Tribal chairman asks U.N. commission to oppose Dakota Access Pipeline
BISMARCK, N.D. — Standing Rock Sioux Tribe Chairman Dave Archambault II on Tuesday, Sept. 20, brought the fight against the Dakota Access Pipeline to Geneva, Switzerland, asking members of the United Nations Human Rights Commission to condemn “the deliberate destruction of our sacred places.”
Archambault told the commission the 1,172-mile, $3.8 billion pipeline that would move 450,000 barrels of crude daily from the Bakken oil fields to a hub in Illinois “threatens our communities, the river and the earth.”

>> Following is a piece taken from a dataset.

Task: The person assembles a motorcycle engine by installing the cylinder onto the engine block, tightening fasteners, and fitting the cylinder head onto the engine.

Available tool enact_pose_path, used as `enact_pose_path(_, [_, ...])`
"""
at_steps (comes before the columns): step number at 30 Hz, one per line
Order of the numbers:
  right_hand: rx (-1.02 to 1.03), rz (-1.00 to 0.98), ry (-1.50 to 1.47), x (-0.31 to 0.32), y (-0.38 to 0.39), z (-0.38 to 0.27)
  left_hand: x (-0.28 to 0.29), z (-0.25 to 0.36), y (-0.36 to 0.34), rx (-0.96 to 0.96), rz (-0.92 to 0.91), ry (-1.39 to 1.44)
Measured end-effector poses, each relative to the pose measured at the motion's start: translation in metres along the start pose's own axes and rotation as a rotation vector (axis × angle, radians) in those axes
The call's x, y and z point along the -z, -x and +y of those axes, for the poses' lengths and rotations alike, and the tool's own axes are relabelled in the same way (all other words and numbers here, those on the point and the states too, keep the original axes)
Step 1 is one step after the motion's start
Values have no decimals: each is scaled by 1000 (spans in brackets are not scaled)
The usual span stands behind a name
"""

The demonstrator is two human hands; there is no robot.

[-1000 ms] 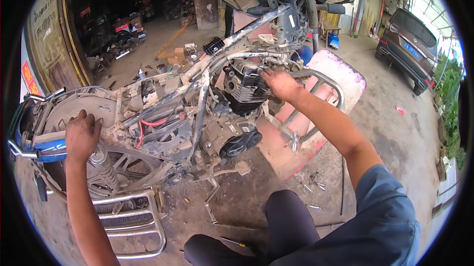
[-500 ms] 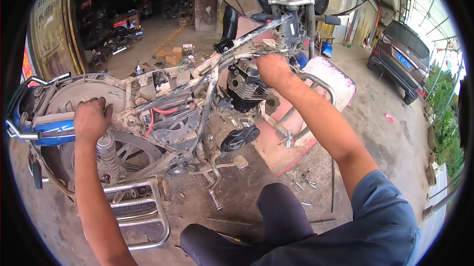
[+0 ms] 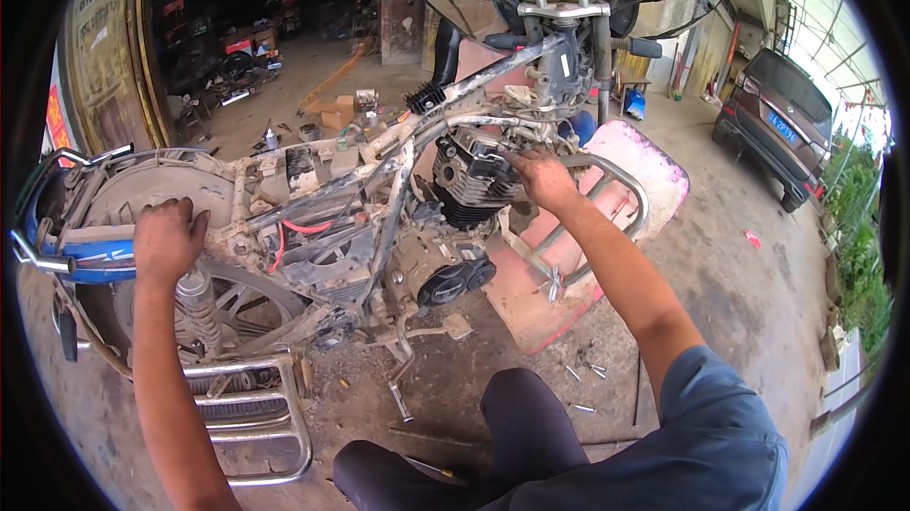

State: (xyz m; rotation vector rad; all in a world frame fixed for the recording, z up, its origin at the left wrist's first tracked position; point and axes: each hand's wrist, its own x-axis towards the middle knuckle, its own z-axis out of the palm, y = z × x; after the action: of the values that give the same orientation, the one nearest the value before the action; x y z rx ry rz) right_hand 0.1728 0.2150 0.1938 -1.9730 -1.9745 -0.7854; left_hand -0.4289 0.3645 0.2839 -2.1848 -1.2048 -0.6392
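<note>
A stripped motorcycle [image 3: 332, 217] stands side-on before me, its frame and engine [image 3: 474, 174] bare and dusty. My left hand [image 3: 171, 238] is at its rear end, fingers curled over the frame rail by the blue tail panel [image 3: 100, 255]; the fingertips are hidden. My right hand [image 3: 542, 177] is at the front side of the engine's finned cylinder, its fingers bent against the top of the cylinder head. I see no tool in it, though its fingertips are partly concealed. A red cable [image 3: 305, 228] runs loose within the frame.
A pink panel [image 3: 531, 307] lies on the ground under the front, beside a metal crash bar [image 3: 630, 184]. Loose bolts [image 3: 592, 369] are scattered near my knees. A chrome rack [image 3: 256, 435] is at lower left. A dark car [image 3: 777, 122] is parked at right.
My right hand has lowered slightly and turned, from a fist above the cylinder to bent fingers reaching its head. My left hand keeps its place on the rear. The view has shifted slightly.
</note>
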Motion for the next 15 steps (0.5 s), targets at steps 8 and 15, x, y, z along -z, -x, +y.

The U.S. Army Corps of Engineers has paused pipeline construction where it would cross Lake Oahe – a dammed section of the Missouri River – less than a mile north of the Standing Rock Sioux Reservation in south-central North Dakota until the Corps can determine whether it should reconsider its previous decisions about the lake crossing. The tribe is suing the Corps for permitting the pipeline, claiming the tribe wasn’t properly consulted.
“Our nation is working to protect our waters and our sacred places for the benefit of our children not yet born. But the oil companies and the government of the United States have failed to respect our sovereign rights,” Archambault told the commission in a video shared by the tribe.
Archambault made multiple mentions of the destruction of sacred sites and burial grounds, referring to how Dakota Access bulldozed a section of pipeline route on Sept. 3 that the tribe had identified a day earlier in a court filing as containing graves and other sacred sites.
“This company has also used attack dogs to harm individuals who tried to protect our water and sacred sites,” he said, referring to the violent clash Sept. 3 between protesters who broke through a fence onto the construction site and the pipeline’s private security personnel armed with guard dogs and pepper spray.
Archambault said a child was bitten and injured by a guard dog. Dakota Access has said in court filings that several security personnel were attacked by protesters and that the construction didn’t destroy any important historical sites.
Archambault called on the commission and its members “to condemn the destruction of our sacred places and to support our nation’s efforts to ensure that our sovereign rights are respected.”
“We ask that you call upon all parties to stop the construction of Dakota Access Pipeline and to protect the environment, our nation’s future, our culture and our way of life,” he said.
The Morton County Sheriff’s Department announced Tuesday that it’s leading a joint task force involving the state Bureau of Criminal Investigation and the federal Bureau of Indian Affairs to investigate the Sept. 3 incident, including the protesters, private security and whether any artifacts were disturbed.